How Someone Who Suffers from Anxiety Decided to Explore an app on OCD…

      I have battled most of my life with anxiety but I am not as familiar with OCD. Even though I wouldn’t consider myself to have OCD, I still wanted to really check out the app before writing about it. The app was very easy to mold into helping me with my anxiety. I created my plan by forming it around my own obsessive anxieties. I don’t think I participate in compulsions or maybe in my own way avoiding situations is my compulsion. Below I provide examples of how I set up my hierarchy but, everyone’s plan will be different.      

          

 

How to Use nOCD

 

 

Making a Plan

 

        To use the app I started with first making my hierarchy. This only took me about fifteen minutes. It probably would have been less time if I was more in touch with my obsessions, triggers, and compulsions.

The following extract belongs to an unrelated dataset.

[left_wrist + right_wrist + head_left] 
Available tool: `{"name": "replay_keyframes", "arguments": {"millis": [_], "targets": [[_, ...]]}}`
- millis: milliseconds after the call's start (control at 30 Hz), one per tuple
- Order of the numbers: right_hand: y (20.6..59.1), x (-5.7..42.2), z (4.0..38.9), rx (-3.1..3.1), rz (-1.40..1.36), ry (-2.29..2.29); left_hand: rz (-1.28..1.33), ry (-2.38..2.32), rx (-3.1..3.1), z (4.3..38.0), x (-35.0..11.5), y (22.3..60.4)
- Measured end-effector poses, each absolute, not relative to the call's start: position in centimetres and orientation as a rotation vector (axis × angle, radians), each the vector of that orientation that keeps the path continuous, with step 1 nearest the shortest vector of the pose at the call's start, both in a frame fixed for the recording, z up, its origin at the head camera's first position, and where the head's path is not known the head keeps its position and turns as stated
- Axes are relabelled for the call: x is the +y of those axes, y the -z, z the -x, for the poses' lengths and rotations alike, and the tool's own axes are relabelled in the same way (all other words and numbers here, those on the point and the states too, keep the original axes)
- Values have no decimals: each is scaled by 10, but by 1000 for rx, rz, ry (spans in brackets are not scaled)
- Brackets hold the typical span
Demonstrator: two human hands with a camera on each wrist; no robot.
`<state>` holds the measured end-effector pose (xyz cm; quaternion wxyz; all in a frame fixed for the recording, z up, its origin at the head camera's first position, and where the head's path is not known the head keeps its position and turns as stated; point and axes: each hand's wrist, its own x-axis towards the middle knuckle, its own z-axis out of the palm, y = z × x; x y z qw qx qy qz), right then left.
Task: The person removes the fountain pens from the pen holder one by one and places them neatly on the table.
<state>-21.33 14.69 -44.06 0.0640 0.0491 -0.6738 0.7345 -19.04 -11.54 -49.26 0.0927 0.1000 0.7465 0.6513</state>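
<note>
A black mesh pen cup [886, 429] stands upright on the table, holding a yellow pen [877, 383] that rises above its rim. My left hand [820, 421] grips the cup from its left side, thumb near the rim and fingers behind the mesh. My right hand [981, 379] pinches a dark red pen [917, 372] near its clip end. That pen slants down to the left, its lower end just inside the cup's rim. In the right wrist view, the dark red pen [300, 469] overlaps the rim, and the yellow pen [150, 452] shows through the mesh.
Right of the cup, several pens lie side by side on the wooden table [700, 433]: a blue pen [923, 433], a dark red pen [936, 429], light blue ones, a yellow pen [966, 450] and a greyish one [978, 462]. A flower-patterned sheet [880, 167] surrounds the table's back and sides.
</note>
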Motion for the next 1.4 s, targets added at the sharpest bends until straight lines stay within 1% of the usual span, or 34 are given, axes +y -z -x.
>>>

      The first part was typing in one of my obsessive thoughts. Obsessions are a fear, distressing thought, and/or impulses. Luckily, nOCD asked me questions or had me finish a sentence such as I always worry that…This really helped me get specific with what I wanted to place in each box.

My obsessive thought
I will embarrass myself.

      To work on each obsession I had to figure out what my triggers are.  A trigger starts your obsessive thoughts. The next part of creating my hierarchy was to list different triggers. After I listed a trigger the app asked me to rate the amount of anxiety this trigger causes on a scale of 1 to 10. The app organized my triggers from least to most. nOCD recommends you start slow and work your way to triggers that cause you the most anxiety. 

My triggers:
Talking to new people
Going to places a lot of people will be
Returning Emails
Talking on the phone to customer service.

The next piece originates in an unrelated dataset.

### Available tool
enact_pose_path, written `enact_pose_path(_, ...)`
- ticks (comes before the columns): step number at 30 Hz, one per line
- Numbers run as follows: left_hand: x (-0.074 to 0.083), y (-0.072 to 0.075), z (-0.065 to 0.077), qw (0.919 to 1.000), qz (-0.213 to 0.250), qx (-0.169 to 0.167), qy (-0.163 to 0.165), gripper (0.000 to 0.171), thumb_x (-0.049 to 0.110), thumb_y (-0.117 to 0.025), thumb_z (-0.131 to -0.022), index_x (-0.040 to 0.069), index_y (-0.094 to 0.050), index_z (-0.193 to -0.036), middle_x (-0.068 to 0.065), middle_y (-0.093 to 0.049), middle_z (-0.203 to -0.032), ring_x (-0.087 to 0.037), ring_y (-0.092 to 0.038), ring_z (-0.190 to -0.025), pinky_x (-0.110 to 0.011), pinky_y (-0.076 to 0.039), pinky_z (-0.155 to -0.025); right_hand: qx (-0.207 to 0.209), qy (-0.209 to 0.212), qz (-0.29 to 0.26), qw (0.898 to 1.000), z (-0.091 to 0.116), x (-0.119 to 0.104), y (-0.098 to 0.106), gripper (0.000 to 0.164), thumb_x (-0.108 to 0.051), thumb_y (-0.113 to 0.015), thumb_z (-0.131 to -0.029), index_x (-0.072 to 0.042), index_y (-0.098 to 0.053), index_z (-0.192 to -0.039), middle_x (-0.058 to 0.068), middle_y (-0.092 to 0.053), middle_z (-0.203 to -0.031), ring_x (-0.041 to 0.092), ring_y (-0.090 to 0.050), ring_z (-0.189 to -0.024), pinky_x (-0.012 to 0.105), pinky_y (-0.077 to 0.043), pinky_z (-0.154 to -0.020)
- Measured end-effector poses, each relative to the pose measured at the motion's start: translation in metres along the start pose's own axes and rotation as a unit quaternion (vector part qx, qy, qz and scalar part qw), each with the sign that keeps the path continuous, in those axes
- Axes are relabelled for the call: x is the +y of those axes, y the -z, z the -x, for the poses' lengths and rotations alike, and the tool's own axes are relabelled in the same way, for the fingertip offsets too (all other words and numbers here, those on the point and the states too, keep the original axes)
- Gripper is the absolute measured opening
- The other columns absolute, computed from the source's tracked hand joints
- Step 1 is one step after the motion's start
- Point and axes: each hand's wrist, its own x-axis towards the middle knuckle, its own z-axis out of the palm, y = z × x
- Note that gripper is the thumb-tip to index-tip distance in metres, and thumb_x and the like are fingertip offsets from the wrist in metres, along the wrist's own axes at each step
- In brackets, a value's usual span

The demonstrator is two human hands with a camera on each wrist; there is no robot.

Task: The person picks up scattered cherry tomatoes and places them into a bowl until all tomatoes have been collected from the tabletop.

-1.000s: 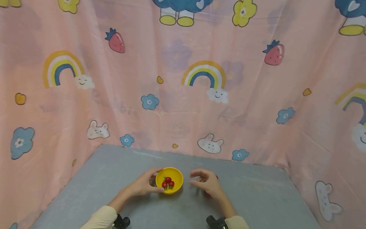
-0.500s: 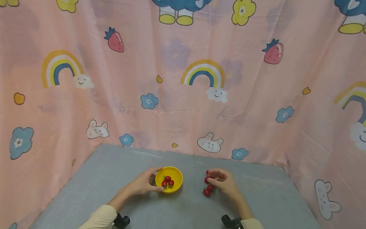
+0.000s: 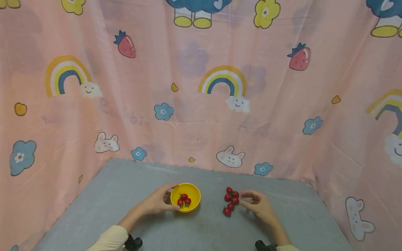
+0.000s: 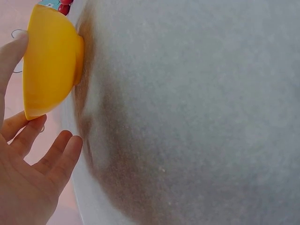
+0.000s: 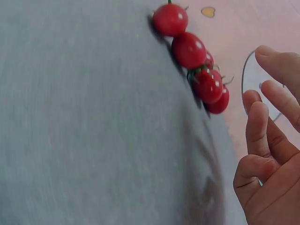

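Note:
A yellow bowl [image 3: 195, 205] stands on the grey table, with three red cherry tomatoes [image 3: 184, 197] inside. My left hand [image 3: 154, 202] grips the bowl by its left side, thumb at the near rim and fingers at the far rim; the left wrist view shows the bowl [image 4: 51, 61] from the side between thumb and fingertips. To the right of the bowl lie several more cherry tomatoes [image 3: 230, 206] in a loose group, some with green stems. My right hand [image 3: 261, 208] is just right of this group, fingers loosely bent and holding nothing. In the right wrist view its fingers are apart from the tomatoes [image 5: 188, 50].
The grey table [image 3: 141, 177] ends at a pink curtain [image 3: 188, 139] printed with rainbows, flowers and rabbits at the back and sides. A black wrist camera [image 3: 133, 243] sits on the left wrist and another camera [image 3: 265, 246] on the right.
My right hand has moved right, from beside the bowl, over the loose cherry tomatoes to their right side, uncovering them. The left hand and the bowl have stayed in place.

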Motion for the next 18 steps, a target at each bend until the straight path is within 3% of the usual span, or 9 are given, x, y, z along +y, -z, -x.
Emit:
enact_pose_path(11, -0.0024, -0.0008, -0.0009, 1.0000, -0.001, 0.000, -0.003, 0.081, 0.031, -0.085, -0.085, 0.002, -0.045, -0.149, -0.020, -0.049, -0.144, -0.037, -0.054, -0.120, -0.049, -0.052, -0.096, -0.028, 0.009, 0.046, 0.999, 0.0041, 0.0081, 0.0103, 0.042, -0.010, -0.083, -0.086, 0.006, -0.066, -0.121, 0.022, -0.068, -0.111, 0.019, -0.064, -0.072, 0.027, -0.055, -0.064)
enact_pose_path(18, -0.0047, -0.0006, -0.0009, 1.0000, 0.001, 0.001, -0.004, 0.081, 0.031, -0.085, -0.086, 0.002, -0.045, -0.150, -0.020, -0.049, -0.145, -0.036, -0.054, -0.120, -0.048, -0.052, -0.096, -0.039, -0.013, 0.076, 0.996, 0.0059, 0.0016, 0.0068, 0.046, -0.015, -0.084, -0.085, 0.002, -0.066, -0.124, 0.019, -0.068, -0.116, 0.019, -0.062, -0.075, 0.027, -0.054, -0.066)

Underneath my triggers, I listed what I would expose myself too that would trigger my anxious thoughts. I made sure the first exposure I wanted to work on had a yellow star. The stared exposure began my journey to conquering my first obsession.

 

Starting My Plan

 

My Compulsions:
Avoiding these situations or replaying conversations over and over in my head.
Critiquing what I could have said differently.

     Each day I worked on my starred exposure.  The first day I started by going to a baby shower and having a conversation with people. All I was expecting of myself was not to run away when I was approached by someone who wanted to have small talk.   While I was exposing myself to this trigger I had to prevent myself from becoming a wallflower. I knew most of the people in the room but, my anxiety told me any conversation might lead to me making a fool of myself.  I did not run away so I guess in a way I succeeded. The SOS button gave me a comforting message later on when I was relaying each conversation in my head.

“Maybe I will embarrass myself I will accept the uncertainty and move on”

 

My Exposure:
Is going to new places by myself.

      Usually, when I experience something new I will ponder over every bad scenario that could happen. This prevents me from doing most things. Especially if the events consist of me attending by myself. Since using this app I have gone to a healing workshop by myself and the mentioned baby shower. I still have anxious thoughts afterward but it gets better and better with each exposure.

 

 

If you have more questions the nOCD app is great at answering them. While skimming through the app there were help buttons that explained each part in detail. Another amazing tool is nOCD tracks your progress.  The app also offers the ability to send the pictured information directly to your therapist through email. 

       

    

There was an OCD sufferer out there who knew there was a need for an app like this in the world. With help from a team of outstanding individuals, he made it happen. Now they are using the information they gather to help learn more about treatment for OCD. I encourage anyone who is diagnosed or thinks they might be struggling with OCD to download this free app. Dealing with OCD or any other mental illness is a journey. Take your time you are getting better every day.